_ACTIVITY_
An exact transcript is needed of the material below, beginning at the line that contains "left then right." and continuing through its last line; nothing else should appear.

= Beginning of Section =

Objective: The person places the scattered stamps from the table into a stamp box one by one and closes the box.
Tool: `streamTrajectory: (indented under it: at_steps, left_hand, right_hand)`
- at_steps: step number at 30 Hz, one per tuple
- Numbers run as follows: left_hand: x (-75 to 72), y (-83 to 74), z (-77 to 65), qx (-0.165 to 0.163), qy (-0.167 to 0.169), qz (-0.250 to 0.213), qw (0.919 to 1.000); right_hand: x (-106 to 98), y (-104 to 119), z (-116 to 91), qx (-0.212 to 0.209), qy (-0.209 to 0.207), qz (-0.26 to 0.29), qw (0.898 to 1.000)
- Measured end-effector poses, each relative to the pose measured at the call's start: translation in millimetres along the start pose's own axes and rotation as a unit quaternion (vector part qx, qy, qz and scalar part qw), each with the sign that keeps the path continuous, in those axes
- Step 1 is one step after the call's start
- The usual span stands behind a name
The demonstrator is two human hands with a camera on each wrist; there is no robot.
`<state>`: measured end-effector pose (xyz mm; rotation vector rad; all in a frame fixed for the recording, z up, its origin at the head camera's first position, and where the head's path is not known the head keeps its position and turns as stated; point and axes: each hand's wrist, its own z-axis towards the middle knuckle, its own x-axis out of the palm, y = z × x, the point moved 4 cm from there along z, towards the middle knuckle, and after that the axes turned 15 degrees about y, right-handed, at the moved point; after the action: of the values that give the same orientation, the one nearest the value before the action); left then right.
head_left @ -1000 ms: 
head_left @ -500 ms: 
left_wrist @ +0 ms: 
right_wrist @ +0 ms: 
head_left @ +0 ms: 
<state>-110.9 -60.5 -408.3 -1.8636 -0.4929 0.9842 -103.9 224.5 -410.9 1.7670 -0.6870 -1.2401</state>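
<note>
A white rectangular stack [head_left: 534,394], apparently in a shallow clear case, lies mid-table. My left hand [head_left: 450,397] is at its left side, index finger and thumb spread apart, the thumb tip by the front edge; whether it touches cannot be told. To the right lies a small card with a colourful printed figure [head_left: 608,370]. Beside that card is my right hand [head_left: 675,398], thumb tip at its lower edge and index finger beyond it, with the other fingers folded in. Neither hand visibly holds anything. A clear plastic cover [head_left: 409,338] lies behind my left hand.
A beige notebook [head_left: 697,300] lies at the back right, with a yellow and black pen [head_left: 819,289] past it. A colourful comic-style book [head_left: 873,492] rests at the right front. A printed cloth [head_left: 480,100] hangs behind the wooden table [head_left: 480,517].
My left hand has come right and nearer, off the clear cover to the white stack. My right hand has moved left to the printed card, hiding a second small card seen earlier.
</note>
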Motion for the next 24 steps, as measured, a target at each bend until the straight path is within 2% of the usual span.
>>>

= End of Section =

_OUTPUT OF THE TASK_
`<state>`: measured end-effector pose (xyz mm; rotation vector rad; all in a frame fixed for the recording, z up, its origin at the head camera's first position, and where the head's path is not known the head keeps its position and turns as stated; point and axes: each hand's wrist, its own z-axis towards the middle knuckle, its own x-axis out of the palm, y = z × x, the point moved 4 cm from there along z, towards the middle knuckle, and after that the axes turned 15 degrees about y, right-handed, at the moved point; after the action: of the values that give the same orientation, the one nearest the value before the action); left then right.
head_left @ -1000 ms: 
head_left @ -500 ms: 
left_wrist @ +0 ms: 
right_wrist @ +0 ms: 
head_left @ +0 ms: 
<state>-110.9 -60.5 -408.3 -1.8636 -0.4929 0.9842 -103.9 224.5 -410.9 1.7670 -0.6870 -1.2401</state>
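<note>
A white rectangular stack [head_left: 534,394], apparently in a shallow clear case, lies mid-table. My left hand [head_left: 450,397] is at its left side, index finger and thumb spread apart, the thumb tip by the front edge; whether it touches cannot be told. To the right lies a small card with a colourful printed figure [head_left: 608,370]. Beside that card is my right hand [head_left: 675,398], thumb tip at its lower edge and index finger beyond it, with the other fingers folded in. Neither hand visibly holds anything. A clear plastic cover [head_left: 409,338] lies behind my left hand.
A beige notebook [head_left: 697,300] lies at the back right, with a yellow and black pen [head_left: 819,289] past it. A colourful comic-style book [head_left: 873,492] rests at the right front. A printed cloth [head_left: 480,100] hangs behind the wooden table [head_left: 480,517].
My left hand has come right and nearer, off the clear cover to the white stack. My right hand has moved left to the printed card, hiding a second small card seen earlier.
</note>
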Motion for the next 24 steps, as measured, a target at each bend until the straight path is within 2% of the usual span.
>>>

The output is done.